Klo sekarang... Masihkah ada orang yang seperti itu? Sangat jarang mungkin. Pak, ada tulisan ttng riba ndak? Ndilalah smlem ada pngajin ttng riba dan ada statement kyainya.. "Jauhi bank komersil...karena scr tak langsung kita trlibat dalam riba". Klo rentenir, iya itu haram. Dosa. Tapi bank yang biasa kita pake jasanya untuk nabung? Saya memaknai riba bank mmng wilayah abu2.dan akhirnya cuma balik ke niatan awalnya gmn. Soalnya klo saklek hitam-putih, gimana status gaji pegawai bank, asuransi, etc..*sori, out of fokus... Ga sesuai topik. Tp ini satu2nya blog agama yang saya follow

Irham Sya'roni said...

Aamiin... semoga bisa memetik hikmahnya dan meneladaninya, ya, Mas.

Irham Sya'roni said...

Wah, maaf, belum ada ulasan tentang itu di sini, Mbak. Yang dimaksud beliau mungkin bank konvensional itu, ya, Mbak. Soalnya, semua bank baik yang berlabel konvensional maupun syariah pd dasarnya punya sama, komersial/bisnis.
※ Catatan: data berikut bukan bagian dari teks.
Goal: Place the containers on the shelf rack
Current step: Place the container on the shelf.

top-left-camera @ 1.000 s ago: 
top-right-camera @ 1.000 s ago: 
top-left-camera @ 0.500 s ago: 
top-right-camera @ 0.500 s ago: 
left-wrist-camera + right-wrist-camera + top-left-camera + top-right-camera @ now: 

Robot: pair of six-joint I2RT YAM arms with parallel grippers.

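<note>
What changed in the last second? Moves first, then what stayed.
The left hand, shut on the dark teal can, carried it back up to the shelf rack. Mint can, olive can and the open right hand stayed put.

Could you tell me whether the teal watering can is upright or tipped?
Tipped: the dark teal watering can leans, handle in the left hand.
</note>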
Ttg hal itu memang ada perbedaan pendapat. Ada yg bilang haram, ada yg bilang mubah (boleh), dan ada yg berpendpat syubhat (abu-abu). Silakan mengukuhi yg mana. Semoga lain waktu saya bisa menuliskannya...

Rach Alida Bahaweres said...

SubhanaAllah, aku baru tahu kisah Julaibib, pak. Terima kasih ya telah berbagi pak. Hingga kini masih banyak yang melihat seseorang dari penampilan.

Irham Sya'roni said...

Sama-sama, terima kasih kembali, Mbak. Semoga kita bisa memetik hikmah di balik kisah di atas.

Maman Achman said...

Sebuah kisah yang sangat inspiratif, untuk kita jadikan pelajaran bagi kita semua, makasih pak, sudah berbagi dan mohon ijin follow blognya :)

Irham Sya'roni said...

Alhamdulillah. Terima kasih kembali, Mas. Senang bisa berbagi dan bersahabat dengan Mas Maman dan sahabat-sahabat lain.

GE MAULANI said...

Saya baru tahu tentang Julaibib ini. Meskipun penampilannya berbeda dan tak memiliki harta tapi memiliki cinta yang begitu besar kepada Allah dan Rasul-Nya bahkan dikasihi oleh kanjeng Nabi. Terima kasih sudah berbagi ceritanya mas :)

Irham Sya'roni said...

Sama-sama, terima kasih kembali, Mbak Gilang. Semoga menginspirasi kita.